Trying to keep a young talented player approaching free agency can be a difficult venture, but the happier that player is, the more likely keeping him can be. I’m not suggesting the Blue Jays let Osuna or anyone else determine their role with the club, but there is no denying that a happy star is easier to sign than a disgruntled one.
In a worst case scenario, what if the Blue Jays forced Osuna into the rotation for 2017, only to watch him get hurt and miss that season, and some or all of 2018? A similar scenario played out with Neftali Feliz with the Texas Rangers a few years ago, and Feliz has never been the same, having been an elite closer prior to the transition.
There is no guaranteeing that Feliz would have remained healthy if he continued his career in the bullpen, just as there is no guarantee the same would happen to Osuna, but the concern is real either way.

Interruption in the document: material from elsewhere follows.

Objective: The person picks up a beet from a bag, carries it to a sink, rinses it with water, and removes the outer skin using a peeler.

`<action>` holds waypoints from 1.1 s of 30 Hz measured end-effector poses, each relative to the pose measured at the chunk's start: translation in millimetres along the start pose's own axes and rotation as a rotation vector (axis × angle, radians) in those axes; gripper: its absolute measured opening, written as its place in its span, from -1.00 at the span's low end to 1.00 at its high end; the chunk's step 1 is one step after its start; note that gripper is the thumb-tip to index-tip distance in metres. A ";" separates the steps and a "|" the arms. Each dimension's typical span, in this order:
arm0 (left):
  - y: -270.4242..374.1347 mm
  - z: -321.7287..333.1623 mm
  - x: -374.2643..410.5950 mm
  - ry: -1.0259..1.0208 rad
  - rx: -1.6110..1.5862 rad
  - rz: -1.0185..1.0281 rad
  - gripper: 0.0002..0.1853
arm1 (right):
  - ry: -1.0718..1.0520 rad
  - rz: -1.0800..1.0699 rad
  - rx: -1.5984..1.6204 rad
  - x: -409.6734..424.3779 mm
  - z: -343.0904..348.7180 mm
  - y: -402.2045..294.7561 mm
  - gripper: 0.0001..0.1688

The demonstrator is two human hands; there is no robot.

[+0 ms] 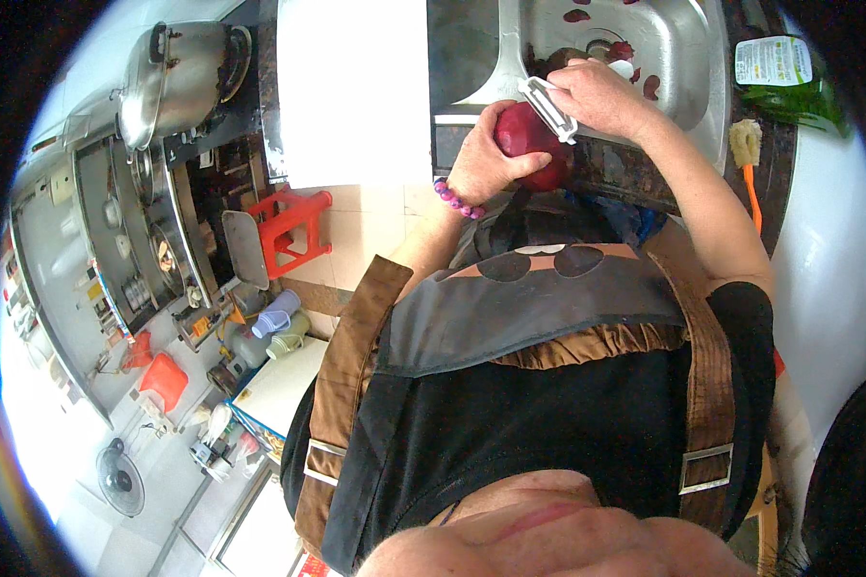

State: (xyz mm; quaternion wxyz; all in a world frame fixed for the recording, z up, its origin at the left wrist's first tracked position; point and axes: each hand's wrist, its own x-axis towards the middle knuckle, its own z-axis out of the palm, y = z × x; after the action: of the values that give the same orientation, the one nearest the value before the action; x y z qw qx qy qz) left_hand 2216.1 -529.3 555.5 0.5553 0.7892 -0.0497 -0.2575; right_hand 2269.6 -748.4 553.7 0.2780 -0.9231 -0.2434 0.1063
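My left hand [483, 159], with a beaded bracelet at the wrist, grips a round dark-red fruit or vegetable [522, 130] from the left side. Its thumb lies across the front of the smooth, deep-red surface. A white Y-shaped peeler [548, 110] is in my right hand [602, 97], its blade end against or just above the upper right of the red piece; contact is unclear. Both hands are at the near edge of a stainless-steel sink [696, 108]. Dark-red peelings [651, 88] lie in the basin around the drain.
A bright white surface [353, 94] lies left of the sink. To its right are a green bottle [794, 86] with a printed label and an orange-handled brush [748, 169]. A lidded steel pot [180, 79] stands far left, with a red plastic stool [289, 234] below.
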 end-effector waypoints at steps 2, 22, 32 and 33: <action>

Next: Blue Jays Osuna Likely Pleased With Closers Role
For now, Osuna is the closer to begin the 2016, and that’s all that matters for the immediate future. The club faces much more pressing issues before they ultimately need to worry about Osuna’s status, and can enjoy the talent that the young righty brings to the table.
However, the issue won’t go away, just as it didn’t with Aaron Sanchez all offseason. The easiest way to quiet these things is to have a winning club, and the Jays are set up to do just that, and keep us all a little quieter. For now.